Knin is marked on all the old maps in much larger letters than Sign, and formerly was the most important inland provincial town in Dalmatia, being the first place on the old road that entered Dalmatia from Croatia; and when the French held both kingdoms, Knin had always a considerable garrison, being considered by Marmont as an important strategical point. But from the moment that the new road was carried to Zara, direct over the precipices of the Vellebitch, above Obrovazzo, and steamers began to ply between Trieste and the towns of the coast, it has remained quite out of the way of the world, and is a mere shell of what it was, the principal families having all emigrated (pp. 26-28).

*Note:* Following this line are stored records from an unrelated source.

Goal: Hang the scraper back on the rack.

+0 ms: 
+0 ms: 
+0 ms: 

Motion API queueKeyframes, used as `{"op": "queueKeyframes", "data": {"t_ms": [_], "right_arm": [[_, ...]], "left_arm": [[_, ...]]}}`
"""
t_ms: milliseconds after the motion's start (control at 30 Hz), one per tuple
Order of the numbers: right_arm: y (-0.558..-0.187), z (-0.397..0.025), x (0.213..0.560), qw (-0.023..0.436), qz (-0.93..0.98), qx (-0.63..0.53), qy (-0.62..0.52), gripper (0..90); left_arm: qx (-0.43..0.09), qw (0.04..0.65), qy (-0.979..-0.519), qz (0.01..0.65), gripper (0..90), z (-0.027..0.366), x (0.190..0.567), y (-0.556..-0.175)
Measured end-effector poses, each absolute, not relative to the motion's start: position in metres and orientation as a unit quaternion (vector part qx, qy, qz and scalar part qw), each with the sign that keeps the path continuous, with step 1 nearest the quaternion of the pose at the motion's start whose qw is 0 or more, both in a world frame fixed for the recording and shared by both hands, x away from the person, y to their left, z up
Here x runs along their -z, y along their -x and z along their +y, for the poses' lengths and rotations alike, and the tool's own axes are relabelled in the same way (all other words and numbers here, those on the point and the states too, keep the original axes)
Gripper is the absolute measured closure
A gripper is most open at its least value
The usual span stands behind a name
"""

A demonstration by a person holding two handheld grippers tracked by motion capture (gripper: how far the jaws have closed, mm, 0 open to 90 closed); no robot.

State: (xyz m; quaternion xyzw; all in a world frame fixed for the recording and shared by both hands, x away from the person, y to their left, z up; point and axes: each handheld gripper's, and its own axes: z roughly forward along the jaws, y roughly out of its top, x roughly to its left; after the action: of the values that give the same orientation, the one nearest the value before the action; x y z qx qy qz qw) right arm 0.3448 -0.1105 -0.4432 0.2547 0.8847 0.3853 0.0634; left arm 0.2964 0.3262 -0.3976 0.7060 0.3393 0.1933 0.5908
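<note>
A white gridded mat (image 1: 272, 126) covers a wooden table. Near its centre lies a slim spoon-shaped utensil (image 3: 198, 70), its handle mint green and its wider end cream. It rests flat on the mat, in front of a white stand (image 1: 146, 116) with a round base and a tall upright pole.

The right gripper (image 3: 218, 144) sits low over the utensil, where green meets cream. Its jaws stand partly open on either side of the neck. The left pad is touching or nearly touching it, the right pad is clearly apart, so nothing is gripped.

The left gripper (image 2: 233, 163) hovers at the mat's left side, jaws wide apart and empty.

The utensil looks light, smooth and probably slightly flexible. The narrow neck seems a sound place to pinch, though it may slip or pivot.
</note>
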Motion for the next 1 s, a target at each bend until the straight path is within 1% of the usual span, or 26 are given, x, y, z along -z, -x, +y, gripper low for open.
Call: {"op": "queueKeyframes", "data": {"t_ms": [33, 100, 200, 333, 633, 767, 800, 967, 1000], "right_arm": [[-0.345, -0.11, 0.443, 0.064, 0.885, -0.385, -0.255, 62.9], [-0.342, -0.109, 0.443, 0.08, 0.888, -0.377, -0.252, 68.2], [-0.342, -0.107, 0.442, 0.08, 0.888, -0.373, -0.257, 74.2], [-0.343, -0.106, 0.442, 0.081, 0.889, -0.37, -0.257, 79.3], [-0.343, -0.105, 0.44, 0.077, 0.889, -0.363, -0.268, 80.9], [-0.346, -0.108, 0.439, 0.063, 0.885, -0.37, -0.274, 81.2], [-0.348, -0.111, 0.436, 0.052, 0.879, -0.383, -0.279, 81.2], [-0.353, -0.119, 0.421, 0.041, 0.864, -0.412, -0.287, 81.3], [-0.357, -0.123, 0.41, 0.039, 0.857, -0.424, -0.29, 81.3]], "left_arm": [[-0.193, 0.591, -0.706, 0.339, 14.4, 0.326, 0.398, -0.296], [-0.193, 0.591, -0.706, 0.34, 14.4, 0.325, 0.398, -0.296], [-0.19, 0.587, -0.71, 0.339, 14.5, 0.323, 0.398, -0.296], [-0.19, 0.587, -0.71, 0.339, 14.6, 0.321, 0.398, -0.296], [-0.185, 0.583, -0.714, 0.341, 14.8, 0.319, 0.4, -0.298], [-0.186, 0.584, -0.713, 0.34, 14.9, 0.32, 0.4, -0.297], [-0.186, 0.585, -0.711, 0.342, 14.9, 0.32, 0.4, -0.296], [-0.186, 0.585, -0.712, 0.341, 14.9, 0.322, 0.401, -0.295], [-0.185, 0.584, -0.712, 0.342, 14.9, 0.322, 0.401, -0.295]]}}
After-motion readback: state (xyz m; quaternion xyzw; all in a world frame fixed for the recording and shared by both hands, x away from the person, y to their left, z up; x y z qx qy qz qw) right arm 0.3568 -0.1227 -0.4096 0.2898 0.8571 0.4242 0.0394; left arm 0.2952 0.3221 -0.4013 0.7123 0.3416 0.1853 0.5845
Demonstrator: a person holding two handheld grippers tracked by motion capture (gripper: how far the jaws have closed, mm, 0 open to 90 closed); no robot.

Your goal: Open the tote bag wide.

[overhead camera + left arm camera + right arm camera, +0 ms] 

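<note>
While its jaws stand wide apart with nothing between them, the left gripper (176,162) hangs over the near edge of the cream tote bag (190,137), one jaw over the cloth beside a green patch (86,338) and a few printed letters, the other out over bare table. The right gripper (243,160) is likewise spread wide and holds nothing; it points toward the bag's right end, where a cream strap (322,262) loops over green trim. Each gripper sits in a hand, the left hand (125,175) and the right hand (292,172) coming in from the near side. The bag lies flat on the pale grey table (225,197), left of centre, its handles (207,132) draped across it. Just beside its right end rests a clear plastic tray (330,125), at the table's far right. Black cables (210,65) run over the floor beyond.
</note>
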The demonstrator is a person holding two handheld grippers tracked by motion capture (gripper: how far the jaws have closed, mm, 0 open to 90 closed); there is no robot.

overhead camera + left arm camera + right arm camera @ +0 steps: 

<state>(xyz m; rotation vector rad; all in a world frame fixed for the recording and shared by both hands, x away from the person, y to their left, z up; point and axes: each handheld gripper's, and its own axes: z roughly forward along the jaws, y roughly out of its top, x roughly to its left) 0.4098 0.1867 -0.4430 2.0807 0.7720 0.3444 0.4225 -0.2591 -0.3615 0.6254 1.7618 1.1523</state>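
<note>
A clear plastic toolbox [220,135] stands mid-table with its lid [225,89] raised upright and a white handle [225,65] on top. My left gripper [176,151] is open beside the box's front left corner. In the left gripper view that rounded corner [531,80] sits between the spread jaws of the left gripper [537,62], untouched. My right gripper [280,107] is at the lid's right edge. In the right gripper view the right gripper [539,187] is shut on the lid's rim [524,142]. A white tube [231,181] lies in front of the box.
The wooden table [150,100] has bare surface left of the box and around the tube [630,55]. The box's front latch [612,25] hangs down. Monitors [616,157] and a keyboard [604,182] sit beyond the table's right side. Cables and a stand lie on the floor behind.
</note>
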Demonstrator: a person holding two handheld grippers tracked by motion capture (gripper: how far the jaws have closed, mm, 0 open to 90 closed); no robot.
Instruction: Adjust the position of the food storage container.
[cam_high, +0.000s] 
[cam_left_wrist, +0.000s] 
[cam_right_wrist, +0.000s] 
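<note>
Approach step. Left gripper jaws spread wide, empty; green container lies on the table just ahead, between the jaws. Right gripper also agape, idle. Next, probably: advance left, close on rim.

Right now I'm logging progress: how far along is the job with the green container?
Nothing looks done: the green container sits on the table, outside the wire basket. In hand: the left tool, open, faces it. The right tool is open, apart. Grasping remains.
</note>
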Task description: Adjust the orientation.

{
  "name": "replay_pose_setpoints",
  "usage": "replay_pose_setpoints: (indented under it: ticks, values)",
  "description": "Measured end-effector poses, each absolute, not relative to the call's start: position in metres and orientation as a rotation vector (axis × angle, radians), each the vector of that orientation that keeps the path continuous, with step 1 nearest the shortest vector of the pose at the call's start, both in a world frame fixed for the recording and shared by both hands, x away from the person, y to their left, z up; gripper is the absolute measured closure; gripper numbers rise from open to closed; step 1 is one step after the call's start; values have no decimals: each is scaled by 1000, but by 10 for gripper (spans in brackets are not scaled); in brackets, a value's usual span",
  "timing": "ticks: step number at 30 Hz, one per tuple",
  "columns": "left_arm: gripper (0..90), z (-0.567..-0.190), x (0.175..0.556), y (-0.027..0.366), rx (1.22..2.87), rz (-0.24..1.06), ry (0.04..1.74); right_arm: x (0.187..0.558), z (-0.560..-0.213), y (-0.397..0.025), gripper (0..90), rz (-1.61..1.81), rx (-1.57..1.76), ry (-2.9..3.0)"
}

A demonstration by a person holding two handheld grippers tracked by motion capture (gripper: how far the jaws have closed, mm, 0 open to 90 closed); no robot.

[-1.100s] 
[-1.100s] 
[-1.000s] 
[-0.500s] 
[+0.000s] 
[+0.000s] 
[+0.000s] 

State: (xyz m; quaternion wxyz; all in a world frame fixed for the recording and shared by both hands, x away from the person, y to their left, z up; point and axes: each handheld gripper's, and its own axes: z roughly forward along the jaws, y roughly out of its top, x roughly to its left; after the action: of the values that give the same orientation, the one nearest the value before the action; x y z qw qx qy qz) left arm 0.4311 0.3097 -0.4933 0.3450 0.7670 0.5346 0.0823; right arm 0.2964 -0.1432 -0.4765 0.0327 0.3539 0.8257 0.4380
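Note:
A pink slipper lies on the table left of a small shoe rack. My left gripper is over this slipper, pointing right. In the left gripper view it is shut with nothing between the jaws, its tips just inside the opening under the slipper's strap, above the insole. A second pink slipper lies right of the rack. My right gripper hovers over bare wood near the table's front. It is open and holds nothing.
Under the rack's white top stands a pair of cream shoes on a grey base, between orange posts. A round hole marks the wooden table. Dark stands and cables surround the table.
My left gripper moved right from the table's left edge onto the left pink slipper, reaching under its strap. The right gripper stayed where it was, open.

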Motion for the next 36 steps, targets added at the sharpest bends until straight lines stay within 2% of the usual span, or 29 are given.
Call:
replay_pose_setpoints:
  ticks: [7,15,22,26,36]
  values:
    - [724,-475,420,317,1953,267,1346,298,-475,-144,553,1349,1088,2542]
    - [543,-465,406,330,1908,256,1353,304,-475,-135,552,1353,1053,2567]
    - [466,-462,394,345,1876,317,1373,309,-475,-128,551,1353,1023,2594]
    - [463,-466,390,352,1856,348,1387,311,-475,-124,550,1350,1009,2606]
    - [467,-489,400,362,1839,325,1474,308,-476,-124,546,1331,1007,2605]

The town, which we now sauntered through, exhibits signs of decay, and its situation is at the very foot of the castle-rock, and intervening between it and the river Kerka. […]. We then ascended by steep viaducts to the Castle over head, from which we had a general view of town and country. Going round to a bastion that hung over the river, just where it quitted the town, we found the surgeon of the garrison digging for his amusement among a few beds of flowers and vegetables, and from time to time tossing the weeds over the parapet. It was fearfully dizzy to look down; and the two doctors entering into conversation, I learned that in autumn the hospital is full of patients, owing to the fevers arising from the river overflowing its banks and heat following; but, as at the Narenta, there was much less misery among the common people than elsewhere (pp. 29-30)”.